▶ [ACTIVITY] How many lines in the data below contain the word "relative"? State only the number.

▶ [RECORDS]
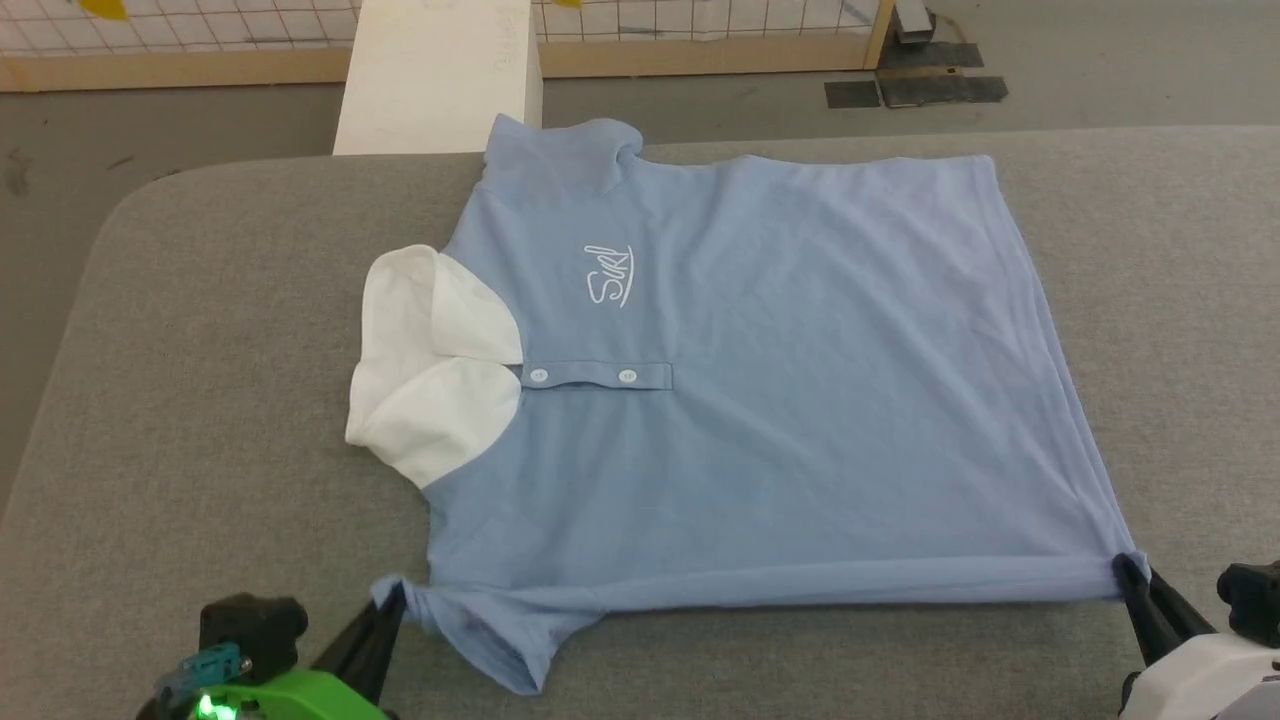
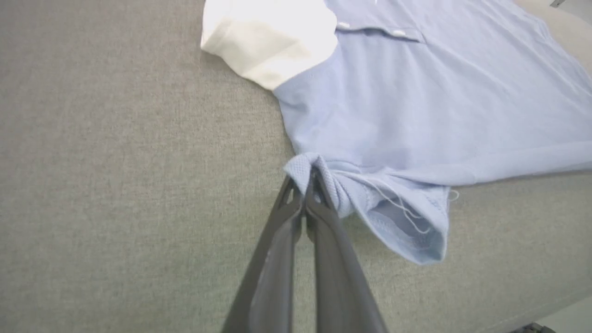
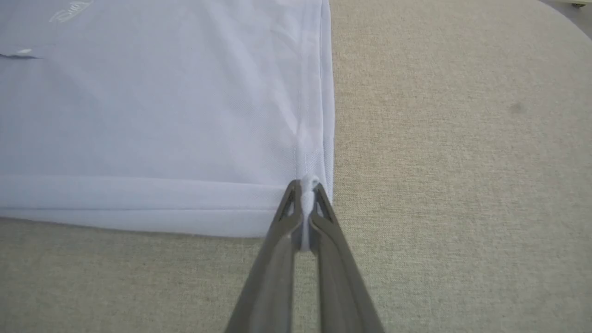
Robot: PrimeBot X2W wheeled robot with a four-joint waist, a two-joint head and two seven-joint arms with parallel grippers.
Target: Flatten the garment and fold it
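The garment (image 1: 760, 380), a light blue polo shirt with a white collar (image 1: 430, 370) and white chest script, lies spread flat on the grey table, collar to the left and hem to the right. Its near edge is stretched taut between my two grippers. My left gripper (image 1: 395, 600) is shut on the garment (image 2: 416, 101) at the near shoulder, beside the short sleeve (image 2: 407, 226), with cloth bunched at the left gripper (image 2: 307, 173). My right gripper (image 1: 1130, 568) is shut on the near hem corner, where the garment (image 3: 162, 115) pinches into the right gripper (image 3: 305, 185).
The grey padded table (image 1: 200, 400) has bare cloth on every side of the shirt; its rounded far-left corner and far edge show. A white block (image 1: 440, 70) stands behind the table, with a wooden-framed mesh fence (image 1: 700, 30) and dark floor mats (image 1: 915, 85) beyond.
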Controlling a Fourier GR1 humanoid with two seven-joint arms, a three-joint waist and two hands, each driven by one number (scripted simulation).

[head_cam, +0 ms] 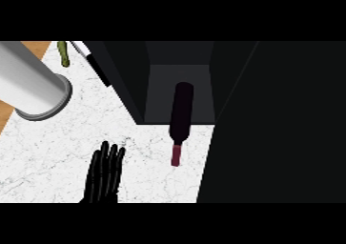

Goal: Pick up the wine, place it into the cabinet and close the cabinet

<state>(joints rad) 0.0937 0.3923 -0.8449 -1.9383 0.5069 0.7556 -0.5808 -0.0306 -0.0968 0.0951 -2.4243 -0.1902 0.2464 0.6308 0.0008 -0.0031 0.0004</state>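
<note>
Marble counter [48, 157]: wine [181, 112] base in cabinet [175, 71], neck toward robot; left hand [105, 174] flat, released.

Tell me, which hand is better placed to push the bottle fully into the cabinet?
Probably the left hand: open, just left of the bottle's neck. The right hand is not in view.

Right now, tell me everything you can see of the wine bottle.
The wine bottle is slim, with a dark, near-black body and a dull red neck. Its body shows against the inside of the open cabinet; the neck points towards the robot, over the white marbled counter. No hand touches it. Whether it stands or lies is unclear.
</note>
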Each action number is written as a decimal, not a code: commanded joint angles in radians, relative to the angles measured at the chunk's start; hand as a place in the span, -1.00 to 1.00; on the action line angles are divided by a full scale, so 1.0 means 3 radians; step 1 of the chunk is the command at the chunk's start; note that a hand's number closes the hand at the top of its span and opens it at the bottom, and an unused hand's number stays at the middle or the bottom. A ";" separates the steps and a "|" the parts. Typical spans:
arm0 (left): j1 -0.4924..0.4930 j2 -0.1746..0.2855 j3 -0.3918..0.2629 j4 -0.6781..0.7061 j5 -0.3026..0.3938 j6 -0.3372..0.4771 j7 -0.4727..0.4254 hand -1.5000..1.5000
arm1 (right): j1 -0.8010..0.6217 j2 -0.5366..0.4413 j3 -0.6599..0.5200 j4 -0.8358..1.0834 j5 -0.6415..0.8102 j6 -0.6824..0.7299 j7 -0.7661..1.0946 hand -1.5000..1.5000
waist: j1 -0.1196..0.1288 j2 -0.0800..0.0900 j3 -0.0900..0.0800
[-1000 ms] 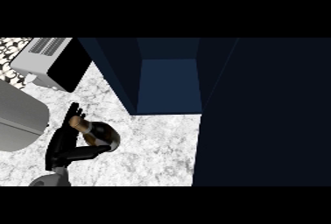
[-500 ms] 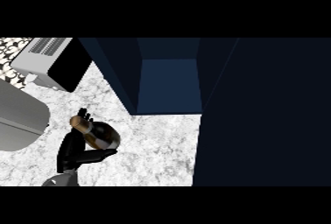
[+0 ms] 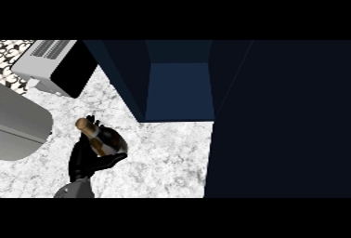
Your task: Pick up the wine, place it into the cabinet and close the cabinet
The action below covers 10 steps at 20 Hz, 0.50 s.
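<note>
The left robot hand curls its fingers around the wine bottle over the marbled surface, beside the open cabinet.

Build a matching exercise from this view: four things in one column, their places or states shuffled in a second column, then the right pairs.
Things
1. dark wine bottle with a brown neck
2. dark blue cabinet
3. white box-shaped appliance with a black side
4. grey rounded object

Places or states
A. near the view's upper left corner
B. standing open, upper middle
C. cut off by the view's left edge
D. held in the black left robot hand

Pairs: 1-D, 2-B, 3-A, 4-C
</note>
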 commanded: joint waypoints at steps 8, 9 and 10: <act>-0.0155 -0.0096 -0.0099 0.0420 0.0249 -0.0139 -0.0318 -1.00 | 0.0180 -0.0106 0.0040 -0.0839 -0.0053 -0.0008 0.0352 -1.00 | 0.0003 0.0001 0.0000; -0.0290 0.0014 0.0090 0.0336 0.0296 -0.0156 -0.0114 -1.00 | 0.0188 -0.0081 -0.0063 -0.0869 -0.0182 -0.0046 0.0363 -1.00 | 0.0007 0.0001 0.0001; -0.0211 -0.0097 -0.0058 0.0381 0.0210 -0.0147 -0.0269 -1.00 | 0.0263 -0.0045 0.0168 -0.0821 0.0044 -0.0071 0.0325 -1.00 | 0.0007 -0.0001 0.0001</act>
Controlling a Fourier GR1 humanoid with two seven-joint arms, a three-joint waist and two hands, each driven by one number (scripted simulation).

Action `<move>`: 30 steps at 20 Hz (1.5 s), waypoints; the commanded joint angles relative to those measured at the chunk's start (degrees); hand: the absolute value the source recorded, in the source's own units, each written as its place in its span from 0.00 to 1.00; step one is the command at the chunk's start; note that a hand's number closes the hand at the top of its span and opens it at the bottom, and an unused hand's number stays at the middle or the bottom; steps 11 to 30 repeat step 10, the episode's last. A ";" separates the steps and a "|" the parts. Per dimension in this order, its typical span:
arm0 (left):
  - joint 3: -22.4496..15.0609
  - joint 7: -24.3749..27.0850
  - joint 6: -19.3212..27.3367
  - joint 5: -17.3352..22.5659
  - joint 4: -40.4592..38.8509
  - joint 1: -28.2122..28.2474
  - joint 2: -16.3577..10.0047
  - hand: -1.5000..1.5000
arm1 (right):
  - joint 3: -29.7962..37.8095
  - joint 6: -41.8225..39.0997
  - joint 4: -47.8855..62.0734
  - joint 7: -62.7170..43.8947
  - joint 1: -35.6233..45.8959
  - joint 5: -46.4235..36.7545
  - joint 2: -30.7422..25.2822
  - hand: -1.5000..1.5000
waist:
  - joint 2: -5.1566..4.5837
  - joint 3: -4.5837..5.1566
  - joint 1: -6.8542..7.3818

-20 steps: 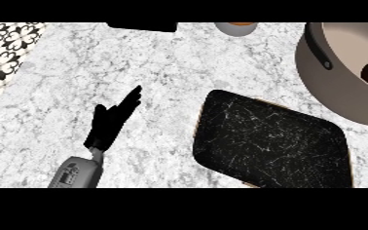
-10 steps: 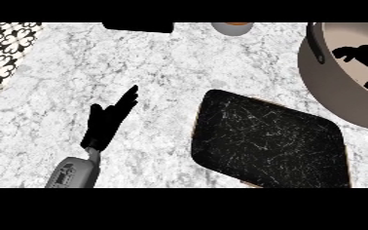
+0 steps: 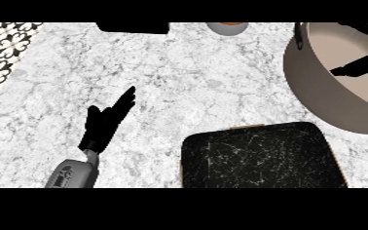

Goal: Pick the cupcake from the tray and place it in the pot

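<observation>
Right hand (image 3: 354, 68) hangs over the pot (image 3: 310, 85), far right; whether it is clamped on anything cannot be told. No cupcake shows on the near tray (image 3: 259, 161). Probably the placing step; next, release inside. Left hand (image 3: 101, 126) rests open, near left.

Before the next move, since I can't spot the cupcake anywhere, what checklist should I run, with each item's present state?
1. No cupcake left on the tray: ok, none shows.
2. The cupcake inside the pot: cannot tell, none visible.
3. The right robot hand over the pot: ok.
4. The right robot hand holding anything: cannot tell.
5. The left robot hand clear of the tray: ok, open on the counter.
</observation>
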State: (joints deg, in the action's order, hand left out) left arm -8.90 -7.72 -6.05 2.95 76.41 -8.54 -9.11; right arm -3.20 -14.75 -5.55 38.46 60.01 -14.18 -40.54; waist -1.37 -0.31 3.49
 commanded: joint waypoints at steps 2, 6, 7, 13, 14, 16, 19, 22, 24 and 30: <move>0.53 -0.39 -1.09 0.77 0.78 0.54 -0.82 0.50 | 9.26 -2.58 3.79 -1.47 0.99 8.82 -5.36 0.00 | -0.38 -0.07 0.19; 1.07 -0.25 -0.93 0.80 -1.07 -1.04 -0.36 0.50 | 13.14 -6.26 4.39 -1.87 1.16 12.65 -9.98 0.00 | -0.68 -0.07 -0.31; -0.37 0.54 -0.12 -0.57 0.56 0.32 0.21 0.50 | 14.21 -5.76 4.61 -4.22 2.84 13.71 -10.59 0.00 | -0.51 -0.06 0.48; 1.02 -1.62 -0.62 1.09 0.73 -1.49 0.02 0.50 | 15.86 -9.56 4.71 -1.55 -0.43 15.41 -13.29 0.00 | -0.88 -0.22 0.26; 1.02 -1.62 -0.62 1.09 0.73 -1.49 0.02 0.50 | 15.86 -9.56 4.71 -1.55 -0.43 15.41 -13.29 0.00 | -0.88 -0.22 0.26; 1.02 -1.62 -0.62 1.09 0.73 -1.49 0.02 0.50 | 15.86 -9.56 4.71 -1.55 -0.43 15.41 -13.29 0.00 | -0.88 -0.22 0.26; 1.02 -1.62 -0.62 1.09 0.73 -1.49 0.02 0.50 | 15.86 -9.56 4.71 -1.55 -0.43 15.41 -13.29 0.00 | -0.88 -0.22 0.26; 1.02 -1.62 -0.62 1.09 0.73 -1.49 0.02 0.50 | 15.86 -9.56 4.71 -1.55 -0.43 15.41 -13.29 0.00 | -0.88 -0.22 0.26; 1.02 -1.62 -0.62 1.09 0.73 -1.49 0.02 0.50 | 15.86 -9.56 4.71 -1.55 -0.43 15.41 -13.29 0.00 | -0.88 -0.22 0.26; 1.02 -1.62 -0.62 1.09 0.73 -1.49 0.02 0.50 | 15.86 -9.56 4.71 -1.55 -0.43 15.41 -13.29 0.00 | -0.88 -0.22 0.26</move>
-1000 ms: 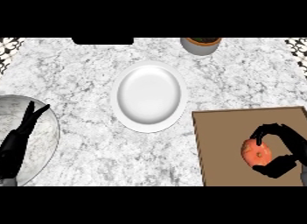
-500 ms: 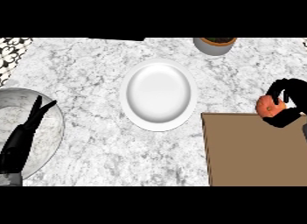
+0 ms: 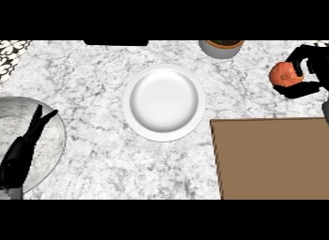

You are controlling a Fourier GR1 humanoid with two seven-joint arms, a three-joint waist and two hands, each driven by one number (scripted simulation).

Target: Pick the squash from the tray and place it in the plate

▶ [SOLVED EXERCISE] 2